British Library Launches UK Web Archive

The British Library has launched a web archive designed to preserve pages from UK web domains, much as the library preserves a physical archive of British Books and other publications. The system – which includes the open source Hadoop software – has been built by IBM.

The archive, to be launched this evening, will include special sites gathering together web material referring to specific subjects, including the Credit Crunch and Anthony Gormley’s Trafalgar Square “Fourth Plinth” project from  summer 2009. A site covering this year’s general election is already planned.

“Fifteen petabyte of data is created daily,” said David Boloker, IBM’s chief technology officer for emerging Internet technologies – and much of this data is never saved or stored, he said. Ten percent of UK websites disappear within six months, and the average life expectancy of data online is around 44 to 75 days. the BL project c;aims

The project follows at least six years of work by the British Library – mostly on the practicality and legality (under copyright law) of copying UK web data.

Since 2004, the British Library has led the UK Web Archive in its mission to archive a record of the major cultural and social issues being discussed online,” said  British Library chief executive, Dame Lynne Brindley. “Throughout the project the Library has worked directly with copyright holders to capture and preserve over 6,000 carefully selected websites, helping to avoid the creation of a ‘digital black hole’ in the nation’s memory.”

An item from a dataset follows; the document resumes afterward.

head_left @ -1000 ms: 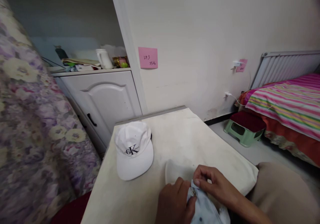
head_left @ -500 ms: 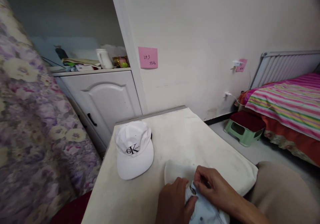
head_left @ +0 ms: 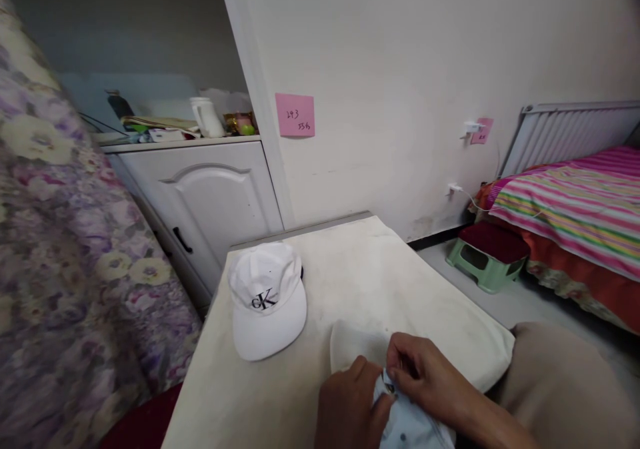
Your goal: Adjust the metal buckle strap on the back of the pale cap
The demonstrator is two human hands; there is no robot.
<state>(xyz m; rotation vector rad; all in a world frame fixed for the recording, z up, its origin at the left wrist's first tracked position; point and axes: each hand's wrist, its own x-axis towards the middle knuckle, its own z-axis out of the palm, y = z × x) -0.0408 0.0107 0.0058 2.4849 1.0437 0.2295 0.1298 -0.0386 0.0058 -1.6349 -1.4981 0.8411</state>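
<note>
Knuckles up, my left hand [head_left: 345,405] grips the light-blue cap [head_left: 413,429] beside its metal buckle [head_left: 389,387], between both hands; my right hand [head_left: 423,372], fingers curled, pinches fabric there. Beyond my left hand, a white cap [head_left: 267,302] lies on the surface [head_left: 350,269].

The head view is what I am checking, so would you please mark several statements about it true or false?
1. The white fabric cap with black lettering lies on the pale rectangular table. True.
2. The left hand and right hand both hold the light-blue fabric cap. True.
3. The white cap's brim points away from the camera. False: the brim points toward it.
4. The green plastic stool with a dark-red top stands on the table. False: the stool stands on the grey floor.
</note>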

The library has been working to extend the Legal Deposit requirement, under which publications must give a copy of each issue to the library, and there are plans to extend the  requirement to online material. “Limited by the existing legal position, at the current rate it will be feasible to collect just one percent of all free UK websites by 2011. We hope the current DCMS consultation will enact the 2003 Legal Deposit Libraries Act and extend the provision of legal deposit through regulation to cover freely available UK websites, providing regular snapshots of the free UK web domain for the benefit of future research.”

The UK web domain currently houses eight million sites, and is rapidly expanding, providing a continuously updated archive of social and cultural issues in Britain, the Library said. “Despite common misperceptions, material that is freely available on the web is still subject to copyright and cannot be archived without permission,” said Dame Lynne, “a time consuming, expensive, and often impossible task.”

The archive uses BigSheets, a mashup project IBM has built, based on the open source Hadoop project from Apache. Hadoop is also in use by public cloud services such as Amazon’s, and distributed by Yahoo!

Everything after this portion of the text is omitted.